- Opening Delimiter -
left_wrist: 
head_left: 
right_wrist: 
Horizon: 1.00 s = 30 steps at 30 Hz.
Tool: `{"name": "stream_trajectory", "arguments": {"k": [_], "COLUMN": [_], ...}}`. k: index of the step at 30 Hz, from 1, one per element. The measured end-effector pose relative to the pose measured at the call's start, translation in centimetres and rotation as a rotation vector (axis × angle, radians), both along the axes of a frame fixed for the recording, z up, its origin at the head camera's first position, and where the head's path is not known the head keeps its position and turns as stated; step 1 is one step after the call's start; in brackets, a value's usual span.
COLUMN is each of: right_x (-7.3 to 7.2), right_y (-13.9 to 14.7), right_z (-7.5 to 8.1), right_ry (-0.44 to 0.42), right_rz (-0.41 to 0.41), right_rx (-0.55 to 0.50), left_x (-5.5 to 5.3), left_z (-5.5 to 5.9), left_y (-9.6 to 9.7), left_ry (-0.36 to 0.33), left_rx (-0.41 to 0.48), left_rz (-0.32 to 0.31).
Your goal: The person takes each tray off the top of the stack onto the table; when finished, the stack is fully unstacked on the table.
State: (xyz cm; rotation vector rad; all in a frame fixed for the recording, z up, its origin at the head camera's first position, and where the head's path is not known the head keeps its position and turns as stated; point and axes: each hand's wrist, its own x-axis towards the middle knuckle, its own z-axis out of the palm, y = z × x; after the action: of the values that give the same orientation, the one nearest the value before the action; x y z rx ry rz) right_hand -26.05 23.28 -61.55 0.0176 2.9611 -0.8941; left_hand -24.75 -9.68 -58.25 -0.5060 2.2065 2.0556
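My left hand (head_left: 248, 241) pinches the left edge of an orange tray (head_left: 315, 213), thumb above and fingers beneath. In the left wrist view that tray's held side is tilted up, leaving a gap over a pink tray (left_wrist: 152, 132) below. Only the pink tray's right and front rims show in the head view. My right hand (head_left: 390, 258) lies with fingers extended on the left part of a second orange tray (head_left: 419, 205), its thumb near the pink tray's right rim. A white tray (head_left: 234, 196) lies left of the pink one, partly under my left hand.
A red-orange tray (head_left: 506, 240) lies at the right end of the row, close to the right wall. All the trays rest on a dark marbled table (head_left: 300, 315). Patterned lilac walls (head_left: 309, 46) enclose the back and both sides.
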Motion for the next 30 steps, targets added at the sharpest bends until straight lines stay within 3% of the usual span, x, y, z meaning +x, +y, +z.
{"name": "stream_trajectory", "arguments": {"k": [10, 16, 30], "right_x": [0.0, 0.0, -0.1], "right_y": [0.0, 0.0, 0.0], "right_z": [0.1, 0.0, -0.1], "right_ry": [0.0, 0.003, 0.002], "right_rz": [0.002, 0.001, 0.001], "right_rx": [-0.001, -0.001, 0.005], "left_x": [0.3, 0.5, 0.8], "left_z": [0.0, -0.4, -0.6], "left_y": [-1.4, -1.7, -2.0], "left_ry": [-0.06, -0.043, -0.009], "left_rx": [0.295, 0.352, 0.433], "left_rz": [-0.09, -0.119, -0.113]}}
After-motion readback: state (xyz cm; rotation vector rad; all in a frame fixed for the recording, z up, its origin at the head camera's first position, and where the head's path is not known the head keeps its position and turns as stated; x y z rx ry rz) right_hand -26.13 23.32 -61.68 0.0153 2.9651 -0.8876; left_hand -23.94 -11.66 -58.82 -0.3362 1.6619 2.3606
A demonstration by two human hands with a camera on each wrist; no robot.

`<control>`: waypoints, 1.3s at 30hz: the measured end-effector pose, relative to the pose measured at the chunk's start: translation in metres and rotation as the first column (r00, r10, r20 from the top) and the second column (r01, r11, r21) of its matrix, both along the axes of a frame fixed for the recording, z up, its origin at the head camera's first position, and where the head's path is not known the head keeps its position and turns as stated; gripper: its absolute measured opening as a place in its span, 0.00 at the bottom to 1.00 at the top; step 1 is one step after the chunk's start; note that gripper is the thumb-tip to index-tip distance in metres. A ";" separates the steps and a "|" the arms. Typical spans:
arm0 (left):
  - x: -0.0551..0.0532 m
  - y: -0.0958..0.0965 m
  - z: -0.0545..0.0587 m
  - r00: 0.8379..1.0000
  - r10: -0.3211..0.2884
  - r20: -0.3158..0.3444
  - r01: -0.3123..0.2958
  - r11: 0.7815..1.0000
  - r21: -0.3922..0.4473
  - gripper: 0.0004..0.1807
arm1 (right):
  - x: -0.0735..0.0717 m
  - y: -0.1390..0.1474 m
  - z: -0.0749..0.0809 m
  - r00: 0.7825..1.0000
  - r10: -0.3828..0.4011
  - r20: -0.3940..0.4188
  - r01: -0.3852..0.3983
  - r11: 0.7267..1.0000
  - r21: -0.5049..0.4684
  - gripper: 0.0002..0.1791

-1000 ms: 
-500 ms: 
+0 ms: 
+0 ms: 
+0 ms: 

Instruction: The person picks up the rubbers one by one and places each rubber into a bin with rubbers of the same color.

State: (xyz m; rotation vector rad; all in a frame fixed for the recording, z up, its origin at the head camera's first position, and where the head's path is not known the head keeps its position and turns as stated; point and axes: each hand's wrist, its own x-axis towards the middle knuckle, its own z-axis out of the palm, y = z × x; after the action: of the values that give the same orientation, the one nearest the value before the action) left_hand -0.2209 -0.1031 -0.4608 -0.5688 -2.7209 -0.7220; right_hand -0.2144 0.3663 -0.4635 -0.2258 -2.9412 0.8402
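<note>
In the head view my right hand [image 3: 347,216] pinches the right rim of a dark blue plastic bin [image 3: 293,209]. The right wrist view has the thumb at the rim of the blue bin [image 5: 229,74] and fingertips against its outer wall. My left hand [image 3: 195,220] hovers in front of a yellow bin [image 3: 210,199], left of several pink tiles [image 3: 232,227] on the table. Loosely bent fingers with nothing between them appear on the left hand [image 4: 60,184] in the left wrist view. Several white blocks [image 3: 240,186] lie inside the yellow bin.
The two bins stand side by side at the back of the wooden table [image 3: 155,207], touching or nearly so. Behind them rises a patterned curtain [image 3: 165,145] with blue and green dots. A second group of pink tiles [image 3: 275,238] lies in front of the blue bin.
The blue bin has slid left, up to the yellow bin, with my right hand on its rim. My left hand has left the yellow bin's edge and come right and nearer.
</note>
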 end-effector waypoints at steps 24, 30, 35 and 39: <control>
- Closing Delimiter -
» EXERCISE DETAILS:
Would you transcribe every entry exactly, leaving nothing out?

» WORKED SOLUTION:
left_wrist: 
head_left: 
right_wrist: 
Horizon: 1.00 s = 30 steps at 30 Hz.
Tool: `{"name": "stream_trajectory", "arguments": {"k": [_], "COLUMN": [_], ...}}`. k: index of the step at 30 Hz, from 1, one per element. The measured end-effector pose relative to the pose measured at the call's start, translation in centimetres and rotation as a rotation vector (axis × angle, radians), both along the axes of a frame fixed for the recording, z up, its origin at the head camera's first position, and where the head's path is not known the head keeps its position and turns as stated; step 1 is one step after the call's start; in brackets, a value's usual span.
COLUMN is each of: right_x (-7.3 to 7.2), right_y (-13.9 to 14.7), right_z (-7.5 to 8.1), right_ry (-0.44 to 0.42), right_rz (-0.41 to 0.41), right_rx (-0.55 to 0.50), left_x (-5.5 to 5.3), left_z (-5.5 to 5.9), left_y (-9.6 to 9.7), left_ry (-0.36 to 0.33), left_rx (-0.41 to 0.48), left_rz (-0.32 to 0.31).
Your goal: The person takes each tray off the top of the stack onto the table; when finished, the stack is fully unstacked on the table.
State: (xyz cm; rotation vector rad; all in a frame fixed for the recording, z up, its origin at the head camera's first position, and where the head's path is not known the head keeps its position and turns as stated; point and axes: each hand's wrist, its own x-axis towards the middle knuckle, its own z-axis out of the palm, y = z × x; after the action: of the values that give the same orientation, the one nearest the value before the action; x y z rx ry rz) right_hand -26.05 23.28 -61.55 0.0176 2.9611 -0.8941; left_hand -24.75 -9.68 -58.25 -0.5060 2.2065 2.0556
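My left hand (head_left: 248, 241) pinches the left edge of an orange tray (head_left: 315, 213), thumb above and fingers beneath. In the left wrist view that tray's held side is tilted up, leaving a gap over a pink tray (left_wrist: 152, 132) below. Only the pink tray's right and front rims show in the head view. My right hand (head_left: 390, 258) lies with fingers extended on the left part of a second orange tray (head_left: 419, 205), its thumb near the pink tray's right rim. A white tray (head_left: 234, 196) lies left of the pink one, partly under my left hand.
A red-orange tray (head_left: 506, 240) lies at the right end of the row, close to the right wall. All the trays rest on a dark marbled table (head_left: 300, 315). Patterned lilac walls (head_left: 309, 46) enclose the back and both sides.
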Motion for the next 30 steps, targets added at the sharpest bends until straight lines stay within 3% of the usual span, x, y, z meaning +x, +y, +z.
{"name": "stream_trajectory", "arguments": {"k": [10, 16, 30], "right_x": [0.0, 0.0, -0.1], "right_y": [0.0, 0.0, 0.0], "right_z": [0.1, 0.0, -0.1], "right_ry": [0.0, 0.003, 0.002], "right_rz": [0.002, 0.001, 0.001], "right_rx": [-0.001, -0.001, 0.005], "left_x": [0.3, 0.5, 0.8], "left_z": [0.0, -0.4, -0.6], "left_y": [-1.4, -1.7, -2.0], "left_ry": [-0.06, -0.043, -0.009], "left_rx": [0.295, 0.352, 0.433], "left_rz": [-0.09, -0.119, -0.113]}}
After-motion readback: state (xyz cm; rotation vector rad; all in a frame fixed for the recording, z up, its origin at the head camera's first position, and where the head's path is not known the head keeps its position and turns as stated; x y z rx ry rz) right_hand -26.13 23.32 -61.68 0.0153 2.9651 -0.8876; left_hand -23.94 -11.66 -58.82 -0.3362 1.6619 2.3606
A demonstration by two human hands with a camera on each wrist; no robot.

`<control>`: waypoints, 1.3s at 30hz: the measured end-effector pose, relative to the pose measured at the chunk's start: translation in metres and rotation as the first column (r00, r10, r20 from the top) and the second column (r01, r11, r21) of its matrix, both along the axes of a frame fixed for the recording, z up, its origin at the head camera's first position, and where the head's path is not known the head keeps its position and turns as stated; gripper: its absolute measured opening as a place in its span, 0.00 at the bottom to 1.00 at the top; step 1 is one step after the chunk's start; note that gripper is the thumb-tip to index-tip distance in metres. A ";" separates the steps and a "|" the arms. Typical spans:
arm0 (left):
  - x: -0.0551..0.0532 m
  - y: -0.0958..0.0965 m
  - z: -0.0545..0.0587 m
  - r00: 0.8379..1.0000
  - r10: -0.3211..0.2884
  - r20: -0.3158..0.3444
  - r01: -0.3123..0.2958
  - r11: 0.7815..1.0000
  - r21: -0.3922..0.4473
  - gripper: 0.0004..0.1807
arm1 (right):
  - x: -0.0735..0.0717 m
  - y: -0.1390..0.1474 m
  - z: -0.0749..0.0809 m
  - r00: 0.7825..1.0000
  - r10: -0.3828..0.4011
  - r20: -0.3940..0.4188
  - r01: -0.3852..0.3983
  - r11: 0.7267..1.0000
  - r21: -0.5049..0.4684
  - gripper: 0.0002..0.1791

-1000 ms: 
-500 ms: 
+0 ms: 
+0 ms: 
+0 ms: 

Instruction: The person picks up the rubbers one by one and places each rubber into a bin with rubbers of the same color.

State: (xyz m; rotation vector rad; all in a frame fixed for the recording, z up, its origin at the head camera's first position, and where the head's path is not known the head keeps its position and turns as stated; point and axes: each hand's wrist, its own x-axis towards the middle knuckle, its own z-axis out of the palm, y = z × x; after the action: of the values that give the same orientation, the one nearest the value before the action) left_hand -0.2209 -0.1031 -0.4608 -0.5688 -2.7209 -0.7220; right_hand -0.2144 0.3663 -0.4635 -0.2258 -2.9412 0.8402
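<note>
In the head view my right hand [image 3: 347,216] pinches the right rim of a dark blue plastic bin [image 3: 293,209]. The right wrist view has the thumb at the rim of the blue bin [image 5: 229,74] and fingertips against its outer wall. My left hand [image 3: 195,220] hovers in front of a yellow bin [image 3: 210,199], left of several pink tiles [image 3: 232,227] on the table. Loosely bent fingers with nothing between them appear on the left hand [image 4: 60,184] in the left wrist view. Several white blocks [image 3: 240,186] lie inside the yellow bin.
The two bins stand side by side at the back of the wooden table [image 3: 155,207], touching or nearly so. Behind them rises a patterned curtain [image 3: 165,145] with blue and green dots. A second group of pink tiles [image 3: 275,238] lies in front of the blue bin.
The blue bin has slid left, up to the yellow bin, with my right hand on its rim. My left hand has left the yellow bin's edge and come right and nearer.
</note>
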 end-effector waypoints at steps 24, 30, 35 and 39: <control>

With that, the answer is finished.